Bruxelles, 21/12/2010 (Agence Europe) - La Commission européenne a lancé, mardi 21 décembre, la seconde phase de consultation des partenaires sociaux européens sur la révision de la directive sur le temps de travail (2003/88/CE). Le document de consultation invite les employeurs et les travailleurs à exprimer leur point de vue quant à deux alternatives qui consistent à donner une portée soit plus étroite soit plus large à la révision. Il leur demande de se prononcer sur des questions clés telles que: le temps de garde et la programmation des périodes de repos (les deux plus difficiles à mettre en application pour les États membres), la protection contre les horaires de travail excessifs, le rééquilibrage entre la vie professionnelle et la vie familiale, la clarification des cas où le droit semble imprécis.
La seconde phase de consultation demande également aux représentants des employeurs et des travailleurs s'ils sont d'accord ou non de négocier entre eux. Ceux-ci ont jusqu'à la fin du mois de février 2011 pour faire connaître à la Commission leur position quant aux différentes options de modification de la directive sur le temps de travail. En fonction de leurs réponses, la Commission préparera une proposition législative qui pourrait être adoptée dès l'achèvement de l'évaluation d'impact prévu pour le 3ème trimestre 2011. Elle devrait alors être soumise au Conseil et au Parlement pour examen et adoption.
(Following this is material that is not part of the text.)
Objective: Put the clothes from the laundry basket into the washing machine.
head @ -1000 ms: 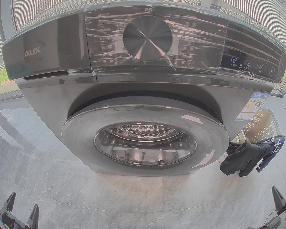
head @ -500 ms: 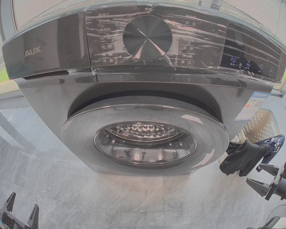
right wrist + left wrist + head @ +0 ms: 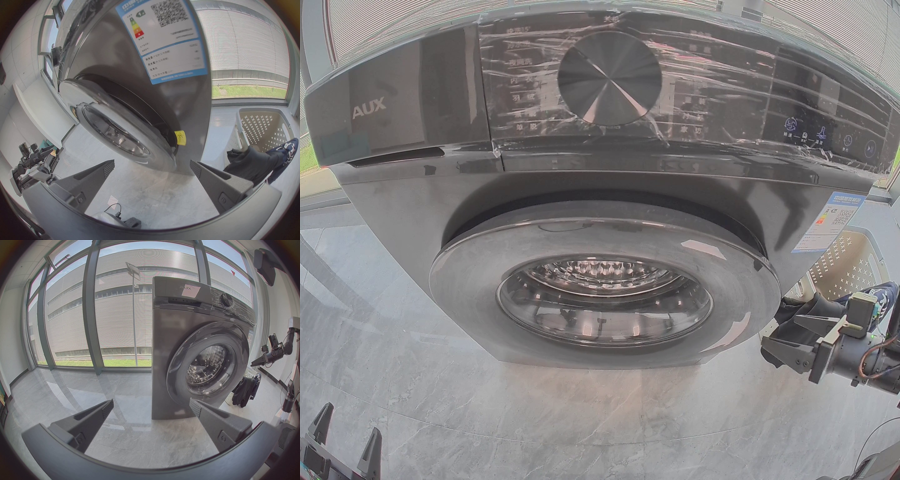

Deux éléments nouveaux ont également été présentés ce mardi: (1) une étude sur les principaux résultats de la première phase de consultation - lancée le 24 mars dernier (EUROPE n° 10105) - et sur les dernières tendances relatives aux formules de travail et aux conséquences sociales et économiques des réglementations actuelles dans les États membres ; (2) un rapport détaillé sur la mise en œuvre juridique de la directive sur temps de travail dans les États membres. La Commission y dresse un tableau de la situation actuelle en recensant les principaux cas de non-conformité ou d'incertitude juridique.
En réponse à des journalistes, Cristina Arigho, porte-parole de Laszlo Andor, a notamment précisé que: - un large consensus s'était dégagé, lors de la 1ère phase de consultation, sur la nécessité impérieuse d'apporter des changements aux règles actuelles relatives au temps de travail ; - dans le secteur des soins de santé, des études indépendantes montrent les effets néfastes sur la santé d'heures de travail excédentaires. Dans les pays où de tels horaires ne sont pas excédentaires, la productivité est très élevée. (G.B.)